■ WHAT THE EXERCISE ASKS: Your task is to repeat exactly the lines below between the line holding "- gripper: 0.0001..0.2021" and the line holding "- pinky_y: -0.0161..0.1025", inclusive, and only those.
* * * * *
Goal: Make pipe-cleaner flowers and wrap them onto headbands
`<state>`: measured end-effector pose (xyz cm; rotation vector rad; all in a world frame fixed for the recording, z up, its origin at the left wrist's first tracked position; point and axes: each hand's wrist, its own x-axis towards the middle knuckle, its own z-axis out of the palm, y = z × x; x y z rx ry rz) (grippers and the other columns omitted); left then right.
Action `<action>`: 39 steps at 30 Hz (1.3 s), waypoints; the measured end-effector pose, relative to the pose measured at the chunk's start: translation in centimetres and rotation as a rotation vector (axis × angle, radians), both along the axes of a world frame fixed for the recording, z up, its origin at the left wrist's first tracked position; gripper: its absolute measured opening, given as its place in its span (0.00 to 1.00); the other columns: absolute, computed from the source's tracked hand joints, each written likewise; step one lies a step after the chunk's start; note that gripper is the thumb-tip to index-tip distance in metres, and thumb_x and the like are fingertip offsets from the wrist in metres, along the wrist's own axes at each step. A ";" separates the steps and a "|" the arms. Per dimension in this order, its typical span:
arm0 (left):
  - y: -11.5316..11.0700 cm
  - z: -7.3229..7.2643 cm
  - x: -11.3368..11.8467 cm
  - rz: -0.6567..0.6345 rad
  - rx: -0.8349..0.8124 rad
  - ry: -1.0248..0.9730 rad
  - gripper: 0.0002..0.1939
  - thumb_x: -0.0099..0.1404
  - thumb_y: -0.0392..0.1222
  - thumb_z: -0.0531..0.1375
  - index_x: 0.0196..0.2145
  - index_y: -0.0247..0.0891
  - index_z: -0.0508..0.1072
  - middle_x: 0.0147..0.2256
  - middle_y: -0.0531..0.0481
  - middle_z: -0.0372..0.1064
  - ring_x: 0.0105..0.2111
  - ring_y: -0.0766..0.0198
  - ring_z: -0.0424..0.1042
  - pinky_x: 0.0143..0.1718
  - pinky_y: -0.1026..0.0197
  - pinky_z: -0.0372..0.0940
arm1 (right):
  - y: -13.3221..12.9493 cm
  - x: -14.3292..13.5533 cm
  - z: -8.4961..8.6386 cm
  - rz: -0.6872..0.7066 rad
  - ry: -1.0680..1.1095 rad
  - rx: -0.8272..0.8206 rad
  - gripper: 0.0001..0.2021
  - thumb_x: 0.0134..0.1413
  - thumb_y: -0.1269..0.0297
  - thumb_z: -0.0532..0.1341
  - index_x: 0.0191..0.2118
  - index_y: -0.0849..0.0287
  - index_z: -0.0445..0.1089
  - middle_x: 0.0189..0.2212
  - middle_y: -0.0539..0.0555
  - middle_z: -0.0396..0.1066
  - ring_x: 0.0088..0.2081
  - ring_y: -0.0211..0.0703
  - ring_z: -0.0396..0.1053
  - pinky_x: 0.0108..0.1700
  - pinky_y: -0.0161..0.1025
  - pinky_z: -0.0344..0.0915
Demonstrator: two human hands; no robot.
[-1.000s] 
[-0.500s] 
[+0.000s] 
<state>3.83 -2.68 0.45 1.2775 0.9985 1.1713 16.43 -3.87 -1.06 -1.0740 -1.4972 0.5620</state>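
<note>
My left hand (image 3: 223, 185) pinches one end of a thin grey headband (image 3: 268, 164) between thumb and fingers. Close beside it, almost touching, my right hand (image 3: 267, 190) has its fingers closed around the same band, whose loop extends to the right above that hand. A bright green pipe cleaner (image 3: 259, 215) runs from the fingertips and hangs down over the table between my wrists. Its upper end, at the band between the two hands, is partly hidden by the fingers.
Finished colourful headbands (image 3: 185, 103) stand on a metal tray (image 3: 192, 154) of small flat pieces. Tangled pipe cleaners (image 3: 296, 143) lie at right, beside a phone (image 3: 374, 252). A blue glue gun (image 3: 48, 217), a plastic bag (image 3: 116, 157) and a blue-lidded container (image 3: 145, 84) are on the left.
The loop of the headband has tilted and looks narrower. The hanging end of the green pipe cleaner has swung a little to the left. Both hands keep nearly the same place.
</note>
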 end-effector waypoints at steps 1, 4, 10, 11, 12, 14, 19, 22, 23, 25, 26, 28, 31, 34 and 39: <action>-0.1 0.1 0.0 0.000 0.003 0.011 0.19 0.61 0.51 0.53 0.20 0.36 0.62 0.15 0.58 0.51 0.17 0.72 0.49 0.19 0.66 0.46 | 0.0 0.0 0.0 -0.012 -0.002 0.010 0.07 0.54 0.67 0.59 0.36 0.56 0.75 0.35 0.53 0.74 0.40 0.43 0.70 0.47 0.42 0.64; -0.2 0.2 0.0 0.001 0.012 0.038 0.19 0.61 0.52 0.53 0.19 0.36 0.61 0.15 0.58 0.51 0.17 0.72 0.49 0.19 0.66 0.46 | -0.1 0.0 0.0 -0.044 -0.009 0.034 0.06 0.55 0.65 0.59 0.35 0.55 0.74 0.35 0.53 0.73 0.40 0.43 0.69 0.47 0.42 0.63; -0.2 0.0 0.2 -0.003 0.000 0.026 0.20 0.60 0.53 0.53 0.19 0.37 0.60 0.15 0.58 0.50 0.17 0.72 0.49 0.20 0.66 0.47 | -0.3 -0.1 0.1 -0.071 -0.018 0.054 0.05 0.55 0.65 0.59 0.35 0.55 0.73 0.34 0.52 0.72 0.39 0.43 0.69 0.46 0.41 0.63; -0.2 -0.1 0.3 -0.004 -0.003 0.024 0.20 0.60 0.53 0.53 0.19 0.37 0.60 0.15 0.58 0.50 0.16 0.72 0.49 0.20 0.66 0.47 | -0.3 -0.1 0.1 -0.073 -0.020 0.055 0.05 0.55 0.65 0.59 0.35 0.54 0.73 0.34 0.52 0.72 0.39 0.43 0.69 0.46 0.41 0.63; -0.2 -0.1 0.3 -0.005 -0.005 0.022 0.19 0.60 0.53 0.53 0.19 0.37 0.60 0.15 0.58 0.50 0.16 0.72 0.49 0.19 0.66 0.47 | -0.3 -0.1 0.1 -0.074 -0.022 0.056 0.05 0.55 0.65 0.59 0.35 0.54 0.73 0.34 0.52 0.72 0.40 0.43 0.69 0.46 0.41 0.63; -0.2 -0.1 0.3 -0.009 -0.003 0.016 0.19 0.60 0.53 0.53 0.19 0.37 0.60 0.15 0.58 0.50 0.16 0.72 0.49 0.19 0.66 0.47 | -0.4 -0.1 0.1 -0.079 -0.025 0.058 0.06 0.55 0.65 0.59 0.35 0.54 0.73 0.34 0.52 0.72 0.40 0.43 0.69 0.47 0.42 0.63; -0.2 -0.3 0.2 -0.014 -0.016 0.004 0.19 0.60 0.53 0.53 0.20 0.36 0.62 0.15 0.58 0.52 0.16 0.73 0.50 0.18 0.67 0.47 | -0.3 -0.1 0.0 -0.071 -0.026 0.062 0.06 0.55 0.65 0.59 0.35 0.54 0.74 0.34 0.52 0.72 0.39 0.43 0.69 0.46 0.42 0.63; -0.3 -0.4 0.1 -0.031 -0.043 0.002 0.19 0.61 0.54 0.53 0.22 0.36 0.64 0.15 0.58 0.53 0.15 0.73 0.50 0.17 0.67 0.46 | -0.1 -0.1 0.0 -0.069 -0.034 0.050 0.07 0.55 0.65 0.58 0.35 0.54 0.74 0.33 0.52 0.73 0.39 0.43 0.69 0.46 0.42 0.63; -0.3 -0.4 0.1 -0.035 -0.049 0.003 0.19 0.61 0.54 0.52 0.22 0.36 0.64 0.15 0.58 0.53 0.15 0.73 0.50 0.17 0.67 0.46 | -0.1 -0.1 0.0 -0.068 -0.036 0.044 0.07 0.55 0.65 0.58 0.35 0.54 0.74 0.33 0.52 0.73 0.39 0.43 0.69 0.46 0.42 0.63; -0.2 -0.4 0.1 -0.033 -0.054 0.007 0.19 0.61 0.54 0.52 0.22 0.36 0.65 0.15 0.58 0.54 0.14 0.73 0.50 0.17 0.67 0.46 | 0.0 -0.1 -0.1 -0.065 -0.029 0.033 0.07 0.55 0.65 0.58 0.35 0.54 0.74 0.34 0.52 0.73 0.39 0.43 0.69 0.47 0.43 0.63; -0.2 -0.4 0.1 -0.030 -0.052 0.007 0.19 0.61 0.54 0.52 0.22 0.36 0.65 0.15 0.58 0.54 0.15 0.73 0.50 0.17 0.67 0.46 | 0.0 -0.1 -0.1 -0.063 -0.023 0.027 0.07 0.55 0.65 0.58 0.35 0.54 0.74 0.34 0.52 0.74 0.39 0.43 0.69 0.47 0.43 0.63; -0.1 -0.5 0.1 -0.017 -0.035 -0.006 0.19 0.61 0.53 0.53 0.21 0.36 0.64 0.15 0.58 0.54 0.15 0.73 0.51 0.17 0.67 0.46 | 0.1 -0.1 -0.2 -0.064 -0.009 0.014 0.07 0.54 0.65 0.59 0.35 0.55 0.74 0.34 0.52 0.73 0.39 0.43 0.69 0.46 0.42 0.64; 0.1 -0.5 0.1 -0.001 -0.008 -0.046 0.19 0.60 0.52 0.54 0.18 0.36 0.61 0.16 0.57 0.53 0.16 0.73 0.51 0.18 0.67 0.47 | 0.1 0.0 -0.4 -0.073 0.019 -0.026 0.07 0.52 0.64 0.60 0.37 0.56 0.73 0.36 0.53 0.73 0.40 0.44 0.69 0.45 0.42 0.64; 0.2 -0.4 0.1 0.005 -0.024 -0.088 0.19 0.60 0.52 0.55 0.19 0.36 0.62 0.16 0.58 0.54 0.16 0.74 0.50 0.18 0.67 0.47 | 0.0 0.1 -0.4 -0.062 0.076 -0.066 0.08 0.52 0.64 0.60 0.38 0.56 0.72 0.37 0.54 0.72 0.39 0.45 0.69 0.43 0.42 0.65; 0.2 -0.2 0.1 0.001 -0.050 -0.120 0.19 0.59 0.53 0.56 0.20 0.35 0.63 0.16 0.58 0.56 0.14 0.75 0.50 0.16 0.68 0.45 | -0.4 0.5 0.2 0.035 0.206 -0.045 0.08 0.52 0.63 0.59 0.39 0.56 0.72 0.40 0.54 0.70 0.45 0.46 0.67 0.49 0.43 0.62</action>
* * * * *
■ SOLUTION FOR THIS EXERCISE:
  - gripper: 0.0001..0.2021
  - thumb_x: 0.0134..0.1413
  - thumb_y: -0.1269..0.0297
  - thumb_z: -0.0532..0.1341
  - index_x: 0.0191..0.2118
  - index_y: -0.0849..0.0287
  - index_z: -0.0445..0.1089
  - middle_x: 0.0189..0.2212
  - middle_y: -0.0539..0.0555
  - middle_z: -0.0396..0.1066
  - ring_x: 0.0088..0.2081
  - ring_y: -0.0211..0.0703
  - ring_z: -0.0396..0.1053
  - pinky_x: 0.0108..0.1700
  - pinky_y: -0.0161..0.1025

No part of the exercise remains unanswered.